Ο Neil Lindsay, its senior vice president Amazon Health Services, said in a statement that the redemption aims to reinvent the healthcare "experience" for things like booking appointments and walking into the pharmacy.
"We love to invent to make what should be easy even easier, and we want to be one of the companies that will help dramatically improving the healthcare experience the next few years,” Lindsay said.
Overall, consumer demand for telemedicine and virtual healthcare visits soared during the pandemic Covid-19. Those who pay health care bills, such as employers and insurers, they also focus more on improving access to patient care and making sure their patients stay on top of their health, see their doctors regularly and get their prescriptions.
The health care costs have increased faster than wages and inflation for years and represents a huge cost for employers who offer coverage. Employers and insurers believe that by connecting people with regular care, they can prevent costly hospital stays or prevent chronic conditions such as diabetes from leading to bigger problems.
For the The Amazon, the acquisition deepens its foray into healthcare services, the latest industry the company has tried to disrupt. In 2018, he bought it online pharmacy PillPack for 750 million before opening her own online pharmacy that allows customers to order drugs or prescription drugs and have them delivered to their front door in a matter of days. And last year, it started offering the program telemedicine Amazon Care to employers nationwide.
Ο Neil Saunders, its managing director GlobalData Retail, said it's no surprise that Amazon is expanding its footprint in healthcare. The company's retail and cloud computing businesses are becoming more mature and it is looking to find new opportunities for growth, Saunders said. Healthcare, which is complex but extremely lucrative, is an attractive option. But such an undertaking is not always easy.
"Amazon will need to work extremely hard and be extremely innovative if it wants to do more than just shake things up at the margins," Saunders said. “Based on past events, the jury is out on whether Amazon can actually pull this off. Although it has invaded the online pharmacy space, it has not revolutionized the market. Neither is its acquisition Whole Foods – the largest deal in its history – has led to major disruption.”
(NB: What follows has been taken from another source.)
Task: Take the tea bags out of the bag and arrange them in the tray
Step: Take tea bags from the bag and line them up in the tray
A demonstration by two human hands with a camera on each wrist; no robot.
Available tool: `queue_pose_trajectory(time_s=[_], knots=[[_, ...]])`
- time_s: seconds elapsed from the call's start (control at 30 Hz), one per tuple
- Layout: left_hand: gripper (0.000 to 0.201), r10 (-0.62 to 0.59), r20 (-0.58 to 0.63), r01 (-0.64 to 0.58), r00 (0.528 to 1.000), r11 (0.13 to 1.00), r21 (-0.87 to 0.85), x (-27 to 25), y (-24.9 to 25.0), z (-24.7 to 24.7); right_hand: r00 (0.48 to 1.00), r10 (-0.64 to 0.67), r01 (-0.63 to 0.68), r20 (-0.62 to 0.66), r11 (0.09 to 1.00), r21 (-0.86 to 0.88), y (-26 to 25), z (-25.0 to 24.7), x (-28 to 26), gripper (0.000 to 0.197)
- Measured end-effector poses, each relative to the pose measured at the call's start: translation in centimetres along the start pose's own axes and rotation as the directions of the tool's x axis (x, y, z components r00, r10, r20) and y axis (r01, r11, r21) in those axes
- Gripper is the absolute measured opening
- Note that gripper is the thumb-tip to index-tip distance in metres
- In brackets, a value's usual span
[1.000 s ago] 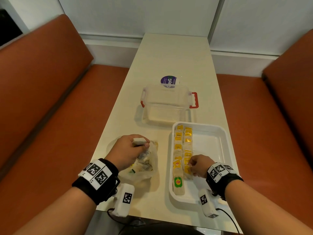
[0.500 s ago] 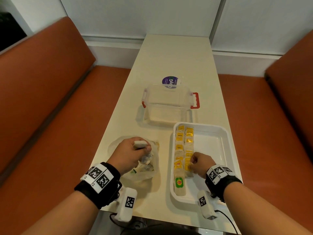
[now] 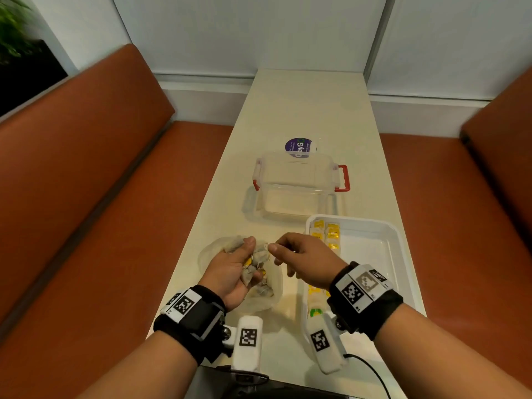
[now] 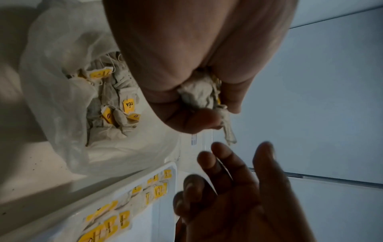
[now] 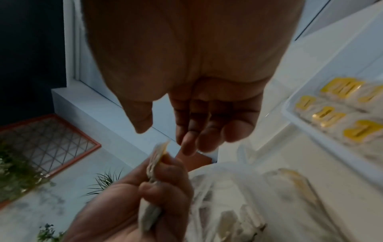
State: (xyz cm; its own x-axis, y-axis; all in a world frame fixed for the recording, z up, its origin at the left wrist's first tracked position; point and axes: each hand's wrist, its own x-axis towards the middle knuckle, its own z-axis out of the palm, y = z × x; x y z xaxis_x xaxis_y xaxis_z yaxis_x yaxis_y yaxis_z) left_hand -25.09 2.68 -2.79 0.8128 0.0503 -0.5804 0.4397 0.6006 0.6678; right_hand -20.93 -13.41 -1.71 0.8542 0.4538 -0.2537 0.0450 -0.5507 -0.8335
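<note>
A person sits at a narrow cream tabletop (image 3: 302, 110) between two orange bench seats, sorting tea bags.

The left hand (image 3: 230, 272) is raised just above a crumpled clear plastic bag (image 3: 270, 298) lying on the tabletop. Its grip is clamped around a small bunch of tea bags (image 3: 256, 260), thumb pressing them against curled fingers, probably so they can be passed across one at a time. One bag pokes out past the thumb.

The right hand (image 3: 305, 263) is beside it, thumb and fingers apart and holding nothing, its fingertips (image 5: 187, 147) just short of that protruding tea bag. It looks ready to pinch a single bag and carry it over.

More tea bags remain loose inside the plastic bag (image 4: 62, 91), strings tangled; one yellow tag (image 4: 129, 104) reads "TEA".

To the right, close to the bag, is a white rectangular tray (image 3: 397, 240). Tea bags already laid there (image 3: 325, 234) form two neat columns along its left side, yellow tags up; the rest of the tray floor is bare. One tag near the front (image 3: 316, 312) is green; its print is too small to read.

Farther back stands a clear plastic storage box with red latches (image 3: 296, 185). Behind it lies a round purple sticker (image 3: 299, 146) with partly hidden white lettering, roughly "ayG".
</note>
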Motion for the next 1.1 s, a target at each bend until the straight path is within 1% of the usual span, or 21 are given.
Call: queue_pose_trajectory(time_s=[0.07,0.13,0.2,0.33,0.47,0.57,0.7,0.77,0.83,0.87,0.93,0.97,1.03,1.1], knots=[[0.014,0.016,0.019,-0.016,1.000,1.000,-0.002,-0.1,-0.1,0.2,1.000,0.006,-0.006,0.001,0.998,0.068,-0.5,0.6,0.4,0.029],[0.016,0.015,0.028,-0.015,0.999,1.000,0.003,-0.1,-0.4,0.2,1.000,0.001,-0.001,0.001,0.994,0.111,-0.7,0.8,0.7,0.020],[0.022,-0.006,0.029,0.007,1.000,1.000,-0.002,-0.2,-0.8,0.1,1.000,-0.007,0.007,0.003,0.995,0.104,-0.8,0.7,0.9,0.014],[0.035,-0.047,-0.013,0.046,0.999,0.997,-0.063,-0.1,-1.0,-0.4,1.000,-0.024,0.024,-0.014,0.999,0.047,-1.2,0.0,0.9,0.011],[0.031,-0.059,-0.076,0.054,0.995,0.996,-0.068,0.2,-0.6,-0.9,0.999,-0.027,0.027,-0.034,1.000,0.007,-1.4,-0.8,0.8,0.011],[0.027,-0.045,-0.089,0.039,0.995,0.997,-0.066,0.4,-0.4,-0.9,0.999,-0.005,0.006,-0.044,1.000,0.020,-1.7,-1.0,0.7,0.012],[0.017,-0.031,-0.055,0.027,0.998,0.997,-0.077,0.2,-0.2,-0.5,1.000,0.014,-0.012,-0.027,0.997,0.082,-2.0,-0.6,0.6,0.011],[0.016,-0.023,-0.032,0.020,0.999,0.996,-0.083,0.2,-0.2,-0.3,0.997,0.040,-0.035,-0.062,0.996,0.085,-1.9,-0.4,0.6,0.014],[0.019,-0.013,-0.004,0.012,1.000,0.995,-0.096,0.2,-0.1,0.0,0.993,0.096,-0.090,-0.073,0.993,0.076,-1.6,-0.2,0.6,0.020],[0.020,-0.005,0.009,0.006,1.000,0.995,-0.097,0.1,0.0,0.1,0.991,0.124,-0.119,-0.050,0.989,0.089,-1.4,-0.2,0.6,0.023],[0.016,0.012,0.029,-0.010,0.999,0.996,-0.090,0.0,0.2,0.4,0.988,0.151,-0.154,0.029,0.970,0.190,-1.3,-0.1,0.5,0.024],[0.016,0.018,0.033,-0.015,0.999,0.996,-0.084,0.0,0.2,0.6,0.988,0.144,-0.154,0.057,0.956,0.251,-1.4,0.0,0.5,0.022],[0.018,0.019,0.027,-0.017,0.999,0.998,-0.066,0.0,0.2,0.7,0.993,0.109,-0.115,0.038,0.948,0.298,-1.7,-0.1,0.4,0.016],[0.024,0.005,-0.004,-0.006,1.000,0.998,-0.057,0.1,-0.1,0.4,0.998,0.064,-0.059,-0.016,0.973,0.225,-2.0,-0.4,0.5,0.013]])
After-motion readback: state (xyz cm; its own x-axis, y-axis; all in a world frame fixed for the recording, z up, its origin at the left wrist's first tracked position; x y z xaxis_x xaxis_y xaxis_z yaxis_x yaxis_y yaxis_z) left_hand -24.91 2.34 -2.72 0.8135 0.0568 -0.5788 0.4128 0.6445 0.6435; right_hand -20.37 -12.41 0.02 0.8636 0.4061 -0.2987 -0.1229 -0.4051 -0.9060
The agreement comes as the The Amazon and other big tech companies face scrutiny from lawmakers over their market power. Shortly after the company's announcement on Thursday, critics asked regulators to USA to block the market on the grounds that it compromises privacy.
"Amazon's acquisition of One Medical is the latest take on a terrifying new stage in the business model of the world's largest companies," said Barry Lynn, its executive director Open Markets Institute, an organization that advocates for stricter antitrust regulations. “The deal will expand Amazon's capacity to collect the most domestic and personal information about individuals, in order to track, target, to manipulate and exploit people in increasingly intrusive ways."
During the pandemic, the One Medical faced a congressional investigation after reports that the company was violating guidelines for Covid-19 vaccines. The investigation concluded that the company had exploited "its access to rare coronavirus vaccines to advance the company's business interests" and push vaccine applicants to pay for its subscriptions. He also said the company and its employees prioritized vaccinations for family and friends.
In afternoon trading, its shares 1Life Healthcare rose 69% to $17,17. THE The Amazon added less than 1% to $123,75.
The deal is subject to regulatory approval. Upon completion, Amazon said that the CEO of One Medical Amir Dan Rubin will remain in place.